### The data ###
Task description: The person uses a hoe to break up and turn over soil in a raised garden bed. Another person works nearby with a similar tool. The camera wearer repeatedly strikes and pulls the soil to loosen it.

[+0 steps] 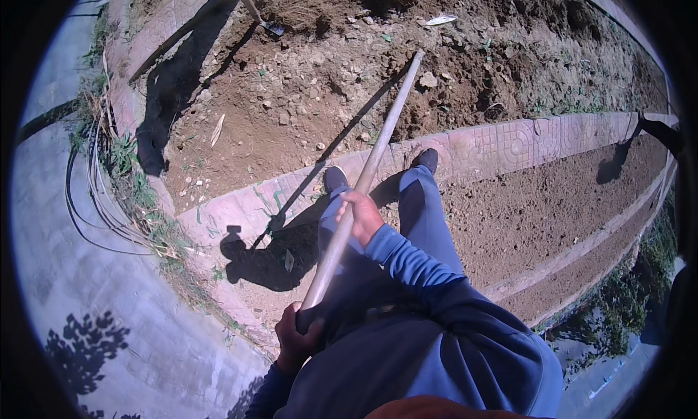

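Observation:
A long wooden tool handle [388, 122] slopes from my waist up to the dug soil, where its far end meets the clods; no tool head shows there. My right hand [361, 217] is wrapped around the middle of the handle, over my thighs. Lower down, at the near end by my belly, my left hand [297, 332] grips the same handle, partly in shade. Both my feet stand at a row of pinkish paving tiles [512, 146] bordering the soil bed [283, 108]. A pale stone [428, 80] lies just right of the handle's far end.
Another tool, with a metal blade [272, 28], touches the soil at the upper left. Loose cables [101, 201] and weeds line the concrete pavement [163, 321] at left. Right of my legs lies a strip of finer soil [507, 217]. A dark object [662, 135] shows at the right edge.

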`<state>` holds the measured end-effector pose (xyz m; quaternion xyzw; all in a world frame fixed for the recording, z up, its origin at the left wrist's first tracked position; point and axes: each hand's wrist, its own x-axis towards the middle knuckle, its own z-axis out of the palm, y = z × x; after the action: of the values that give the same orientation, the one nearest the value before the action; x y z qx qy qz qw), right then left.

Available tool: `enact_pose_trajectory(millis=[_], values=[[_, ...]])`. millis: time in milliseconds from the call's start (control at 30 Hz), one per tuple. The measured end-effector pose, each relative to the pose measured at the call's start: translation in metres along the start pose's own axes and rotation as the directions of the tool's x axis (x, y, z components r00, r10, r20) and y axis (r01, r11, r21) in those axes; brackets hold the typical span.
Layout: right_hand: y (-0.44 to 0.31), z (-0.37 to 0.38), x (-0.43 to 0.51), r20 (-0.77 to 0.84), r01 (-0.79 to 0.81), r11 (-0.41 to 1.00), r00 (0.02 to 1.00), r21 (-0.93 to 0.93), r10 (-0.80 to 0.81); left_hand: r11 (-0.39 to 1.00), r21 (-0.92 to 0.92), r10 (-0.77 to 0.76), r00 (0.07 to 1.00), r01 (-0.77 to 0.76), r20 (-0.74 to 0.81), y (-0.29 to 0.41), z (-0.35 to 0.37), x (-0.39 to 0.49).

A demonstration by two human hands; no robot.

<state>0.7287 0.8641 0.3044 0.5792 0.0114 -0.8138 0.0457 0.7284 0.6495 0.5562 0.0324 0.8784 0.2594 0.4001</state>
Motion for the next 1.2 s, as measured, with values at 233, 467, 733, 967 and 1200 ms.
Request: enact_pose_trajectory(millis=[233, 467, 733, 967, 1200], values=[[-0.077, 0.057, -0.026, 0.246, -0.030, 0.990, 0.969, 0.137, -0.005, 0.679, -0.016, 0.709, 0.662, -0.734, -0.243, 0.121, -0.037, 0.057], [-0.189, 0.110, -0.072, 0.314, 0.073, 0.944, 0.932, 0.322, -0.179, 0.416, -0.143, 0.907, 0.420, -0.898, -0.001, 0.286, -0.068, 0.100], [-0.311, 0.164, -0.065, 0.332, 0.147, 0.852, 0.877, 0.502, -0.347, 0.280, -0.280, 0.843, 0.375, -0.918, -0.385, 0.440, -0.044, 0.156], [-0.281, 0.165, -0.069, 0.327, 0.173, 0.859, 0.874, 0.481, -0.359, 0.252, -0.353, 0.795, 0.401, -0.901, -0.455, 0.404, -0.050, 0.155], [-0.298, 0.130, -0.084, 0.428, 0.088, 0.852, 0.835, 0.516, -0.345, 0.095, -0.385, 0.874, 0.262, -0.918, -0.409, 0.424, -0.018, 0.140]])
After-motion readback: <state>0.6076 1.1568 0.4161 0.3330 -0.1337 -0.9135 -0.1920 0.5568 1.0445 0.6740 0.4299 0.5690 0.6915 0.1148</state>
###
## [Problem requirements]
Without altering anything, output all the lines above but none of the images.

## [Task result]
Task description: The person uses a hoe to break up and turn over soil in a raised garden bed. Another person works nearby with a similar tool. The camera wearer repeatedly strikes and pulls the soil to loosen it.

[+0 steps] 

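Observation:
A long wooden tool handle [388, 122] slopes from my waist up to the dug soil, where its far end meets the clods; no tool head shows there. My right hand [361, 217] is wrapped around the middle of the handle, over my thighs. Lower down, at the near end by my belly, my left hand [297, 332] grips the same handle, partly in shade. Both my feet stand at a row of pinkish paving tiles [512, 146] bordering the soil bed [283, 108]. A pale stone [428, 80] lies just right of the handle's far end.
Another tool, with a metal blade [272, 28], touches the soil at the upper left. Loose cables [101, 201] and weeds line the concrete pavement [163, 321] at left. Right of my legs lies a strip of finer soil [507, 217]. A dark object [662, 135] shows at the right edge.
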
`<state>` holds the measured end-effector pose (xyz m; quaternion xyzw; all in a world frame fixed for the recording, z up, its origin at the left wrist's first tracked position; point and axes: each hand's wrist, its own x-axis towards the middle knuckle, its own z-axis out of the palm, y = z × x; after the action: of the values that give the same orientation, the one nearest the value before the action; x y z qx qy qz qw), right then left.

Available tool: `enact_pose_trajectory(millis=[_], values=[[_, ...]])`. millis: time in milliseconds from the call's start (control at 30 Hz), one per tuple. The measured end-effector pose, each relative to the pose measured at the call's start: translation in metres along the start pose's own axes and rotation as the directions of the tool's x axis (x, y, z components r00, r10, r20) and y axis (r01, r11, r21) in those axes; brackets hold the typical span.
Layout: right_hand: y (-0.44 to 0.31), z (-0.37 to 0.38), x (-0.43 to 0.51), r20 (-0.77 to 0.84), r01 (-0.79 to 0.81), r11 (-0.41 to 1.00), r00 (0.02 to 1.00), r21 (-0.93 to 0.93), r10 (-0.80 to 0.81); left_hand: r11 (-0.39 to 1.00), r21 (-0.92 to 0.92), r10 (-0.77 to 0.76), r00 (0.07 to 1.00), r01 (-0.77 to 0.76), r20 (-0.74 to 0.81), y (-0.29 to 0.41), z (-0.35 to 0.37), x (-0.39 to 0.49).

A demonstration by two human hands; no robot.

<state>0.7287 0.8641 0.3044 0.5792 0.0114 -0.8138 0.0457 0.7284 0.6495 0.5562 0.0324 0.8784 0.2594 0.4001</state>
Motion for the next 1.2 s, as measured, with values at 233, 467, 733, 967 and 1200 ms.
Request: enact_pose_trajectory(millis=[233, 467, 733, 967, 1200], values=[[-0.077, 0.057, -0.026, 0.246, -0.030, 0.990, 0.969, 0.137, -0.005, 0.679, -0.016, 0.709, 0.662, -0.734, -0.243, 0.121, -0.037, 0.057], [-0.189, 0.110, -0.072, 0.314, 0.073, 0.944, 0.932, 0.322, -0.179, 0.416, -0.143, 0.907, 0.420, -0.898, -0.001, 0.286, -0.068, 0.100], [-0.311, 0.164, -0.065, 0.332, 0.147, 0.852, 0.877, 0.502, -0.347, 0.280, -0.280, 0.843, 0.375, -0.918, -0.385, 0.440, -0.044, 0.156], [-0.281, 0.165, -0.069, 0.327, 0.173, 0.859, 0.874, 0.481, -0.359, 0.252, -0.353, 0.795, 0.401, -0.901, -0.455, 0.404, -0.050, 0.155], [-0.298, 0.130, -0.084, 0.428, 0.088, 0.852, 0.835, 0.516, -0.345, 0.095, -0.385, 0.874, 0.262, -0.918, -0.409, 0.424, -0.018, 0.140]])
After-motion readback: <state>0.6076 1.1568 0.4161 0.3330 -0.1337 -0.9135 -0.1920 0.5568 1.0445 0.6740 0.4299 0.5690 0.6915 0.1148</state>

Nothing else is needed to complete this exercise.